Beer! Both brewing it and drinking it. I'm also a SCUBA diver though that is getting depressing around here lately with the reefs dying; I mostly stick to the deep wrecks and spearfishing when I go these days. I also enjoy cooking a lot but don't seem to find the time to do it as much as I'd like to due to work.


----------



## gotdirt (Jan 17, 2006)

note the custom, permanent bike rack on the hatch...
:thumbsup:


----------



## bmf102 (Aug 27, 2007)

Racing Motocross, mountain biking keeps me in good shape for that!


----------



## nagatahawk (Jun 20, 2007)

bmf102 said:


> Racing Motocross, mountain biking keeps me in good shape for that!


I used to race motocross, when I was younger. My body could never stand the punishment anymore. I believe motocross is the first most physical sport, or second to tackle football. I never trained, thus i was sore until thursday after sunday's race. I do remember the pros either ran or rode bike, there weren't any mt bikes back then.. we had Giant down hills with ramps such as the Carlsbad International course. and we had 12 inches of travel with fox air shocks. it still hurt!!
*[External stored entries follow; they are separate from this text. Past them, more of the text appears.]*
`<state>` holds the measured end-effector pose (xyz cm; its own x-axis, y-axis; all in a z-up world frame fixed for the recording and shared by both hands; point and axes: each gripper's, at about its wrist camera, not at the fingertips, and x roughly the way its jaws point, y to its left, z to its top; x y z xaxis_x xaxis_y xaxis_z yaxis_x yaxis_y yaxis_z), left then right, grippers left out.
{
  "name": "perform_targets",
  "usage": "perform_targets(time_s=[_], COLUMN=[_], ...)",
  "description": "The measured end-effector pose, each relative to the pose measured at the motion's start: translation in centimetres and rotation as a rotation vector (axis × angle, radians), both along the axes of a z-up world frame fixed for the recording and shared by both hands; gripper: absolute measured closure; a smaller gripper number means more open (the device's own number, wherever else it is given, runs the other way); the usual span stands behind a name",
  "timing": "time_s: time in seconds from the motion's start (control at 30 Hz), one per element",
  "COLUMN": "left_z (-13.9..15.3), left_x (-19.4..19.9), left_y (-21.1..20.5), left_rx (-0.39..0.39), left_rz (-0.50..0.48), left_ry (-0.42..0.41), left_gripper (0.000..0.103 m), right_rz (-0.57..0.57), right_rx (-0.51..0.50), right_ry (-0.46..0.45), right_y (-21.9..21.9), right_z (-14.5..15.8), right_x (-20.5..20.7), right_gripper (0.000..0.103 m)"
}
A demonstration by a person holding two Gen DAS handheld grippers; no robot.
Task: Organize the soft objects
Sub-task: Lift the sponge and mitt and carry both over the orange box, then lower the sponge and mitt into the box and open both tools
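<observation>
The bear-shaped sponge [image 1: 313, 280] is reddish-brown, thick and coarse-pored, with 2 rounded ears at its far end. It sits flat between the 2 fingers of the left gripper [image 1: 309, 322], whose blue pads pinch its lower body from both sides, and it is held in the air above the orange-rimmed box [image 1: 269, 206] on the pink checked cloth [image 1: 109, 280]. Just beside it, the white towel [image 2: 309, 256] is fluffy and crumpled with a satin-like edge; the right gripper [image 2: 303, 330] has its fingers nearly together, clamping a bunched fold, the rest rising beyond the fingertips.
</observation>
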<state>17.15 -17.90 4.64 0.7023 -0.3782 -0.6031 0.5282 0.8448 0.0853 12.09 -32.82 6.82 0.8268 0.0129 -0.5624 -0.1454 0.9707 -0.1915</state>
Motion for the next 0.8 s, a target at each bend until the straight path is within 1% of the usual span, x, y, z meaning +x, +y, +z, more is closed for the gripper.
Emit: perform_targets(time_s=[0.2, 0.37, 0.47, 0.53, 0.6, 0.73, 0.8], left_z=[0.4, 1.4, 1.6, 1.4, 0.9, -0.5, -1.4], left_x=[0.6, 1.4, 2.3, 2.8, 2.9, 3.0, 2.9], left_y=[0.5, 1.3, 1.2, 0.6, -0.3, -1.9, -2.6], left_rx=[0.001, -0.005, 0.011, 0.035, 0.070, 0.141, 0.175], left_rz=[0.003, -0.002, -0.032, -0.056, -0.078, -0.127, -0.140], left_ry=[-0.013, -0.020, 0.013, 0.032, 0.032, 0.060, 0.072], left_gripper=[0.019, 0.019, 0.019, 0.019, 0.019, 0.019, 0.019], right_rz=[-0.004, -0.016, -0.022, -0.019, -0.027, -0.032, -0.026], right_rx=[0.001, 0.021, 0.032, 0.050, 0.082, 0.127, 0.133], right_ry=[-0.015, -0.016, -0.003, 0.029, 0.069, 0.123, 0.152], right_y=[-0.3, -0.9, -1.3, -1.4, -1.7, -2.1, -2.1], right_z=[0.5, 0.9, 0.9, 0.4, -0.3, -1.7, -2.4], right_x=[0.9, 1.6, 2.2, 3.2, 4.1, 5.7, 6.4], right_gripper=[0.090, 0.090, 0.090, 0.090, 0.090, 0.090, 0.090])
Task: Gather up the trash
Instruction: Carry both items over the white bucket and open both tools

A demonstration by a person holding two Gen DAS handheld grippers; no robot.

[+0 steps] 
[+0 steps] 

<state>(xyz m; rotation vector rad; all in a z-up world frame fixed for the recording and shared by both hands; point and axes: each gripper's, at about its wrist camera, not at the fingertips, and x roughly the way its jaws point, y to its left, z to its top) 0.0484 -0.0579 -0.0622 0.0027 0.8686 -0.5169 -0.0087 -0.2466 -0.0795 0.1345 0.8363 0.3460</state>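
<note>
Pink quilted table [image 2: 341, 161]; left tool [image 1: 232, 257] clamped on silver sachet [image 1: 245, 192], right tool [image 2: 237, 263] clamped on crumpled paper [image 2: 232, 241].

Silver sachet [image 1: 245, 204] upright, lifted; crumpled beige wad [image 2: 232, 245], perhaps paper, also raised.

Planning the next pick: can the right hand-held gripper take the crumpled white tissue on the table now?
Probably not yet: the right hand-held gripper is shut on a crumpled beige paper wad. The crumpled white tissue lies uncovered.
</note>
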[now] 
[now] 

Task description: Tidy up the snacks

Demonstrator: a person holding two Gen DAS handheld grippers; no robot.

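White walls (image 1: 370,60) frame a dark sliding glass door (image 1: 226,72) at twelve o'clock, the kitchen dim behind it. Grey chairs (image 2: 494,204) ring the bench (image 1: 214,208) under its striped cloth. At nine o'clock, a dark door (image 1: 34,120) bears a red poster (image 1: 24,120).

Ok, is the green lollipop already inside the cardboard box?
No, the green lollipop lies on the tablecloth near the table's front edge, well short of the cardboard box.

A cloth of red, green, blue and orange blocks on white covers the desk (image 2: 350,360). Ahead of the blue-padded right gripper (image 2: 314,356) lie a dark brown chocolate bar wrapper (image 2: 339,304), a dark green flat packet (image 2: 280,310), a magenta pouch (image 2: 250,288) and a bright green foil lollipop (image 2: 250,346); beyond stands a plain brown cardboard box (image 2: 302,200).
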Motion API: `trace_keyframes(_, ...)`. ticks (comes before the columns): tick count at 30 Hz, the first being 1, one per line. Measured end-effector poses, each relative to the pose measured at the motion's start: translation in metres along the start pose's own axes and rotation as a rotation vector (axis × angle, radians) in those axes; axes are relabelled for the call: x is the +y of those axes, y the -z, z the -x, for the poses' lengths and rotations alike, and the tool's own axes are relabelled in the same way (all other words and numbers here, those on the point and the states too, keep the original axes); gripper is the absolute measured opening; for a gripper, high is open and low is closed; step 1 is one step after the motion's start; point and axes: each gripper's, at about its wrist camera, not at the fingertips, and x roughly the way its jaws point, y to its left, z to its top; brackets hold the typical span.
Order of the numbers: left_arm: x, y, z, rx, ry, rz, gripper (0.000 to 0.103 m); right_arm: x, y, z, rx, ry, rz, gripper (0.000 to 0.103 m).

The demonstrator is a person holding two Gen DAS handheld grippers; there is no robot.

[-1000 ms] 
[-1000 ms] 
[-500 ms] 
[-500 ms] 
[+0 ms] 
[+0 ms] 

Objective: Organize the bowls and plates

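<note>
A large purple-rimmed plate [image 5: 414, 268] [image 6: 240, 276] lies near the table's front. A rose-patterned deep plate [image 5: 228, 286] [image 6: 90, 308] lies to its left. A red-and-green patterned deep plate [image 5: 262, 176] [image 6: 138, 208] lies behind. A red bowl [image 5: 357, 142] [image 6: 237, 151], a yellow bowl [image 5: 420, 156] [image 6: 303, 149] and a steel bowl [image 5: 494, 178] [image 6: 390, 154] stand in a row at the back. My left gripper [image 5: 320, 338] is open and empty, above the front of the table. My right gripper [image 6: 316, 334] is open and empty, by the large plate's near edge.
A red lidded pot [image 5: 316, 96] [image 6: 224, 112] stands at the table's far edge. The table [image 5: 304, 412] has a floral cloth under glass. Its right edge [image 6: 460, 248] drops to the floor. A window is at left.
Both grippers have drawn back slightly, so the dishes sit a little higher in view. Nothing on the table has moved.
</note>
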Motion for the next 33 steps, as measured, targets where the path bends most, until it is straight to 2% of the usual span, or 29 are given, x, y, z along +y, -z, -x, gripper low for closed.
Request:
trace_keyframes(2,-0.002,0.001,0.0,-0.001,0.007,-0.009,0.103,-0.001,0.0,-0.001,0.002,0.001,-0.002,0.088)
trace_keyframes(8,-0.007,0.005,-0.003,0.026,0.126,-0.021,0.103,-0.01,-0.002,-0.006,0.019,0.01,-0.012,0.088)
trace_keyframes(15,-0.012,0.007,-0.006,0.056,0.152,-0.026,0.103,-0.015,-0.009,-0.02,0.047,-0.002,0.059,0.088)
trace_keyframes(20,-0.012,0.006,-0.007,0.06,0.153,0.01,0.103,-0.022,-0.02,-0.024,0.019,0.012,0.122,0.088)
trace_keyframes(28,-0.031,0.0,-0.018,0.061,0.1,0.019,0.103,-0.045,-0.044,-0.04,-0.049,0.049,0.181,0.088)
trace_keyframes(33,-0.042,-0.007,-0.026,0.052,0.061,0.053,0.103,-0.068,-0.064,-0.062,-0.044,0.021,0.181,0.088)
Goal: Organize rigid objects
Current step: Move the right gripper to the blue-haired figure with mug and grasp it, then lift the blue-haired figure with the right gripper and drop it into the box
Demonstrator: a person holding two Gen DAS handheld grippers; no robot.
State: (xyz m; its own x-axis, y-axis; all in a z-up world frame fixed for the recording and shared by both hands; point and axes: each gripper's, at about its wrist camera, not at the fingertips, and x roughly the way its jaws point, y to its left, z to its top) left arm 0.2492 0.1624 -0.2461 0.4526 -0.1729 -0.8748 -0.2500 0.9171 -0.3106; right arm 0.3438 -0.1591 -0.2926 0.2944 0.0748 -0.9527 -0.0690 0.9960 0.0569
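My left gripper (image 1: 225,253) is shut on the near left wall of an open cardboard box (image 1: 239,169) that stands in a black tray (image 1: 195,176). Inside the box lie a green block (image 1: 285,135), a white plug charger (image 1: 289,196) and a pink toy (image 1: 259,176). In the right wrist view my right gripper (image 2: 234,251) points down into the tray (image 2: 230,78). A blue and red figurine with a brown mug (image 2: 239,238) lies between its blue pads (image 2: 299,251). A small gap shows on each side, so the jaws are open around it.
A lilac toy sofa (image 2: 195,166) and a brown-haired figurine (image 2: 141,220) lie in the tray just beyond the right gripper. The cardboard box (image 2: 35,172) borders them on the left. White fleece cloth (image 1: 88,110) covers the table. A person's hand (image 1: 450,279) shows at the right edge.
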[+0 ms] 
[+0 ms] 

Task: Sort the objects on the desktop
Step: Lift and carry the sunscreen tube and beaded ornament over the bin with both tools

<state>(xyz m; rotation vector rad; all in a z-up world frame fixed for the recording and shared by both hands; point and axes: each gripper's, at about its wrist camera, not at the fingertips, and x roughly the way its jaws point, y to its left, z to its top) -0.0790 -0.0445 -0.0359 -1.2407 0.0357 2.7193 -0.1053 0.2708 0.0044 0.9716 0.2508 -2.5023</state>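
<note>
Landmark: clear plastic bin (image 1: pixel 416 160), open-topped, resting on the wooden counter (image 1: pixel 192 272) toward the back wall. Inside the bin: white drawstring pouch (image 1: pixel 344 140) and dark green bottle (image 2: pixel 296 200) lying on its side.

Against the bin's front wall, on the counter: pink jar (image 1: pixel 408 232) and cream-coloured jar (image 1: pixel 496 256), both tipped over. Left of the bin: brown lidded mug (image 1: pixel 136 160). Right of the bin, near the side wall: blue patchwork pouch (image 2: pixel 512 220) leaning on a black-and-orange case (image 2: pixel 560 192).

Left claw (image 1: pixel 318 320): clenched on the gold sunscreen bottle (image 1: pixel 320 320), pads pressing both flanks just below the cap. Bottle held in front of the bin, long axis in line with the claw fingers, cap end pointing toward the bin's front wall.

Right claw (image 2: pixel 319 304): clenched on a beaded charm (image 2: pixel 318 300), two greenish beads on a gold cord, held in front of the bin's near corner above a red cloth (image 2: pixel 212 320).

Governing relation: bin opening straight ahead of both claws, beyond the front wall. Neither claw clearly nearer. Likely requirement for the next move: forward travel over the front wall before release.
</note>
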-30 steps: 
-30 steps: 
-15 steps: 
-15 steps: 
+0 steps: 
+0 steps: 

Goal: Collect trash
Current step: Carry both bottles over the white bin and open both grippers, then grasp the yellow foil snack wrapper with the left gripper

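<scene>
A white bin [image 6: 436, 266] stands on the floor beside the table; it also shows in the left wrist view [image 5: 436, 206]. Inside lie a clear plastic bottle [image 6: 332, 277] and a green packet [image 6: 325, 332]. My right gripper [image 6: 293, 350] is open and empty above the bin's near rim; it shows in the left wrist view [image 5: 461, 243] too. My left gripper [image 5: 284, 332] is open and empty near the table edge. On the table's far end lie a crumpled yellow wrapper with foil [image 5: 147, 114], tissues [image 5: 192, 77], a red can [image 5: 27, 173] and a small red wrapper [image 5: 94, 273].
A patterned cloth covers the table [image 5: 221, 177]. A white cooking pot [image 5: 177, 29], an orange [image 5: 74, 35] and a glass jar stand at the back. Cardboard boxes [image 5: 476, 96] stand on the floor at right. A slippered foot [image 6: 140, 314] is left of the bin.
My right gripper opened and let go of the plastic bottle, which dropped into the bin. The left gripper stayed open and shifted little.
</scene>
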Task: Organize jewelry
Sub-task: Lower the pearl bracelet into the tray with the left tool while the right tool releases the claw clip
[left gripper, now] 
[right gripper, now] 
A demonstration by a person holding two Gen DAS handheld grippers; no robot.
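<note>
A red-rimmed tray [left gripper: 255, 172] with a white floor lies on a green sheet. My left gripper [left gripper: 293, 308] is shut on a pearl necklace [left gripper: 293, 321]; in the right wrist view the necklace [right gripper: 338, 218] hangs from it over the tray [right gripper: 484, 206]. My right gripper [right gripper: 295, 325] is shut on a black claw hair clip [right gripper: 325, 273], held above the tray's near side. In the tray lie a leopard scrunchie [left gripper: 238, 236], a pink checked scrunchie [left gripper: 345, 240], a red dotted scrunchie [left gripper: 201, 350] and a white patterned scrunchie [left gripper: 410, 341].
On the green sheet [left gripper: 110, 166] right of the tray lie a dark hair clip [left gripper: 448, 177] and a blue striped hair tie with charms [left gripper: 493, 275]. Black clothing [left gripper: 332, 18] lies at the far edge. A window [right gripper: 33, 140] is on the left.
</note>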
keep the shine side up. WFO!!


----------



## f2f4 (Aug 10, 2007)

- MTB'ing (of course!)
- Surfing, although I am still relatively new at that
- Mixing/DJing music, mainly trance/rave, etc
- Photography (saving up for an XTi)
- Camping/hiking/backpacking (goes well with biking)
- Paintball (national/regional tournaments, although I've stopped due to Air Force constraints on my leave)
https://img.photobucket.com/albums/v47/the_f2f4/Chris_Xcape071_crop.jpg


----------



## justconnor (Jun 14, 2007)

haha, welcome to mtbr f2f4, been following your bike thread in OSST ;]


----------



## ussprinceton2004 (Apr 9, 2007)

si said:


> ussp did your pics get lifted


I guess so..........how lame


----------



## ninjanick (Jan 3, 2007)

Spent more time on the mtn bike this year.


----------



## fwlslyr (Mar 12, 2004)

Skiing
4 Wheeling, 51 willys 33" pep boy mud terrains warn 8274
Stand up jet skis "Men do it standing up":thumbsup: 
Dirt Bikes


----------



## Dirt Bringer (May 10, 2006)

If it has to be a sport then raquetball. Its what keeps me alive in the winter. If you mean anything, then definetely building and flying remote control model aircraft {love it}. Kay, Im out now, going to ride {and fly} at a nice park I know.


----------



## JAL67 (Aug 28, 2005)

1. Hockey, ice type
2. Beer
3. Rock and Roll (Almost all types, old school punk preferably)
4. Body Building.


----------



## BeanMan (Jul 6, 2006)

Elk hunting with a bow.

Backcountry skiing.

Beanman


----------



## Dirt Bringer (May 10, 2006)

Also, rock {metallica, some heavy metal, and some soft rock {almost any rock really}}. Il2 flight simulator {online ww2 aircraft combat sim {best of its kind}}. I guess thats it. Being in the forest {like all of you guys}, and girls too {that should cover it}.


----------



## ussprinceton2004 (Apr 9, 2007)

another passion, is of course, riding trails.....here with me and my brothers










here's me, my brother and his gf/fiance










my TREK


----------



## _daemon_ (Sep 16, 2007)

dlroto said:


> SEXY WOMEN : They are everywhere and they make me smile.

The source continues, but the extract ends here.